- Born: September 13, 1968 (age 57) Örgryte, Sweden
- Education: Magister professional degree from Uppsala University
- Occupations: Journalist, producer, project manager
- Employer: SVT
- Known for: Creator of Flocken, producer of Streams, Hallberg, and Herr Talman
- Notable work: Kobra, Elbyl, Flocken
- Family: Father: Jon Mannheimer (lawyer) Cousin: Anna Mannheimer (radio presenter)

= Clara Mannheimer =

Swedish journalist (born 1968)

Clara Johanna Mannheimer (born 13 September 1968 in Örgryte, Sweden) is a Swedish journalist, who is a producer and project manager at SVT Kultur & Samhälle where she works on the TV program Kobra.

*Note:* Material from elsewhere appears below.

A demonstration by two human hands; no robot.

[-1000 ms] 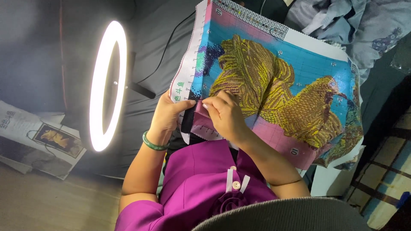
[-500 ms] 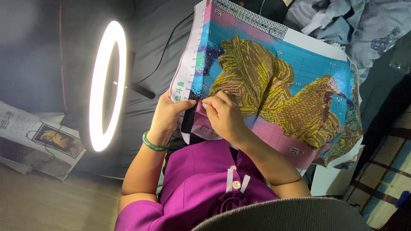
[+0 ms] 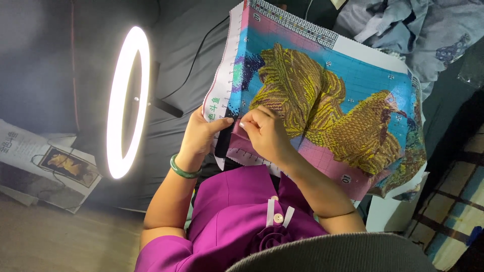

Mannheimer has a magister professional degree from Uppsala University and has studied at journalist university college. She has been a society reporter in the TV program Elbyl and editor-in-chief for Nöjesguiden. She has presented programs in Sveriges Radio, among them Sommar on 8 August 1996.

She is known as the creator and writer of the TV programme Flocken (2019), as well as producing the TV programmes Streams (2020), Hallberg (2021) and Herr Talman (2022).

In 2023, she became the program commissioner for culture and events at SVT.

== Family ==

She is daughter to the lawyer Jon Mannheimer and cousin to radio presenter Anna Mannheimer.